In another shortened session, the Dow Jones average of 30 industrial stocks soared 91.51 to 1,938.33, a 5 percent increase. The closely watched index, which fell about 300 points last week and 157 on Monday, was up more than 110 points at one point yesterday.
Broader market measures also showed healthy gains. About four stocks rose in price for every one that fell on the New York Stock Exchange, with 1,395 up, 362 down and 242 unchanged.
The NYSE composite index rose 5.97 to 136.28, while the American Stock Exchange value index increased 8.29 to 242.30.
Standard & Poor's index of 400 industrials rose 14.30 to 279.79, and S&P's 500-stock composite index was up 11.49 to 24.77.
As measured by Wilshire Assocaites' index of more than 5000 stocks, the market gained $106.5 billion. That compared with a $500 billion loss on Oct. 19, when the Dow Jones industrial average plunged an unprecedented 508 points.
Volume was brisk by historic standards yesterday but off from recent sessions, with 258.14 million shares changing hands on the Big Board, the 13th-busiest day.
Brokers said the market, which got off to a strong start after the opening bell, shrugged off the dollar's weakness in foreign exchange markets and the stock price decline on some overseas markets, particularly Hong Kong and Japan.
"We're a little more independent from the world markets," said Dennis Jarrett, a technical analyst for Kidder, Peabody & Co.

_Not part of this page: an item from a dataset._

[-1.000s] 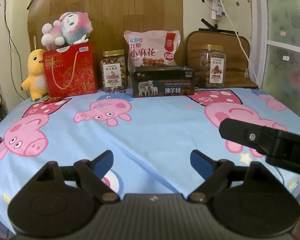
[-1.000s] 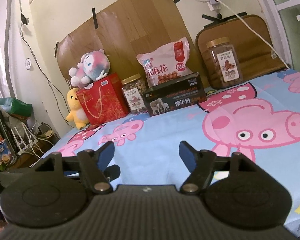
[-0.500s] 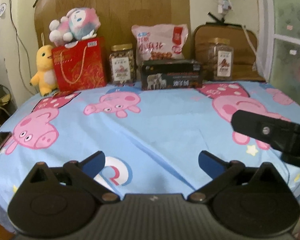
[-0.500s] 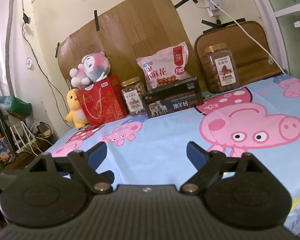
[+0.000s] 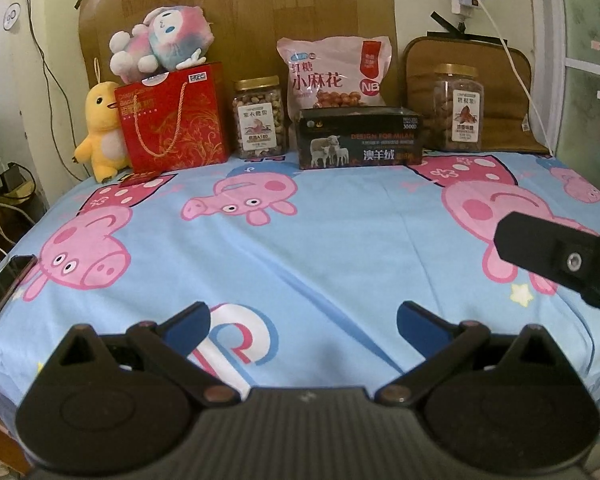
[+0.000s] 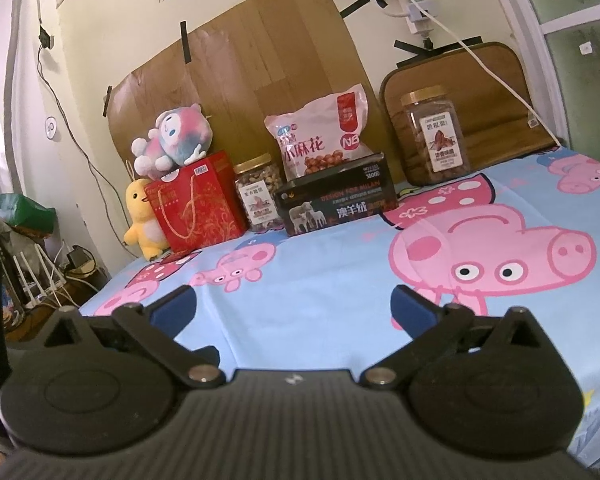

Hugh Johnson, a senior vice president and market analyst for First Albany Corp., added that even though the dollar slipped, traders felt the currency eventually would stabilize. He said the United States and its major trading partners were showing signs of cooperating more to stabilize exchange rates.
"I think the stock market's picking up those cues and it's doing well," Johnson said.
A more stable dollar will also steady interest rates, a key factor affecting stock prices. Interest rates in the credit markets declined yesterday.
Traders said they were encouraged by the market's showing on Tuesday and Wednesday, in which the Dow Jones blue-chip index rose nearly 53 points. Investors have been slowly moving back into the market picking up stocks considered greatly undervalued, they said.
The market appeared to take in stride the fact that no final decision had been made by the close on whether the British government would go through with a public offering of its remaining stake in British Petroleum.
Securities firms bringing the stock to the marketplace stand to suffer losses in the deal because of the depressed condition of the markets.
This week, major exchanges are closing early to help curb the enormous amount of paperwork that built up from last week's record selloff.